I was talking the other day to a friend about her mother-in-laws's recent death followed after years of having nursed a husband suffering from Alzheimer's disease. This brought back memories of my own mother-in-law's death, exhausted from living with a husband she lost daily to this mysterious disease that slowly erases a loved one, not only from our lives but from the sufferer's own life, too! Yes, Alzheimer's is a condition worse than death. It slowly kills the affected person while he is still alive, until what remains is a living corpse with a blank mind.

As if connected by telepathy, my writer-friend Ginda Simpson who lives in Umbria, where she paints, writes and runs a lovely Bed and Breakfast, sent me an article she wrote about her father who she lost recently, and who she and her family were losing for years to Alzheimer's.
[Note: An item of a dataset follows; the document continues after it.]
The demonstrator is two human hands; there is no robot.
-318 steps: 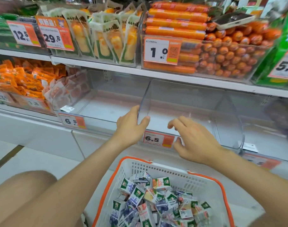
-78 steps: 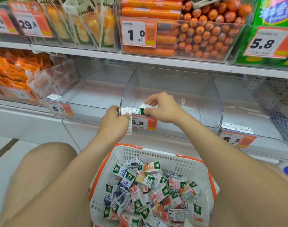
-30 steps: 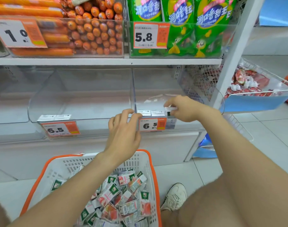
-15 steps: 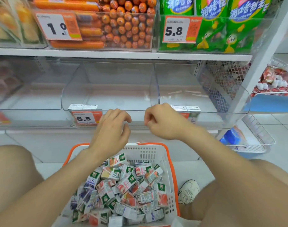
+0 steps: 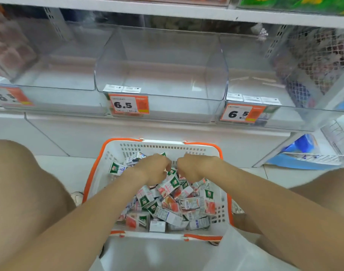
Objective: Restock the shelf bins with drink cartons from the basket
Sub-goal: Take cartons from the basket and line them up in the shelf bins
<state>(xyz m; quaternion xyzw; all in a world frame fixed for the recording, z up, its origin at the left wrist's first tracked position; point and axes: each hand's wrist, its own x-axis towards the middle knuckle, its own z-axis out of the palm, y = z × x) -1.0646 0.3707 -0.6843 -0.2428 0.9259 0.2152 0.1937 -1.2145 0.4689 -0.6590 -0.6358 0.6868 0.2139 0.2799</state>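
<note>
Down between the person's knees, a white basket (image 5: 161, 148) with an orange rim holds a loose heap of small drink cartons (image 5: 167, 214). They are white boxes with a green badge, many with red or pink fruit panels and a few in blue-violet.

The left hand (image 5: 153, 170) and right hand (image 5: 193, 167) reach into the far half of the heap. They sit close beside each other, backs up, fingers curled down among the cartons. Whether either hand grips one cannot be told.

Just under the left fingertips a red-and-white carton (image 5: 168, 185) lies on its side. Its long axis slants from near-left to far-right, badge end toward the right hand. The others lie every way, mostly flat.

Well beyond the fingers, two cartons (image 5: 121, 89) stand upright at the front left of the middle clear bin (image 5: 161, 55). Three cartons (image 5: 253, 99) stand at the front of the right bin (image 5: 284, 79).
</note>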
Reading Ginda's moving and dazzling description made me want to applaud my friend's sensitivity and writing skill in having pinned down brilliantly the nature of this devastating disorder of the human mind. She spoke of Alzheimer's as of a thief. The metaphor was so appropriate and the writing so masterful that I feel I must share parts of this with my readers.

Here she speaks of the advent of the disease in her father:

"His nemesis ….as imperceptible as a shifting shadow … would steal into Dad’s world to snitch a word here, misplace a thought there, or hide a scrap of information in a way that it might be discovered later in some unexpected place. Gleefully, he would toss these life skills around, topsy-turvy, letting them fall where they may, and then he would depart as stealthily as he had come. At times, he would stay away for months on end, wrecking havoc someplace else and leaving Dad, in the meantime, to wonder and to hope that it had been his imagination after all. But the pilfering continued.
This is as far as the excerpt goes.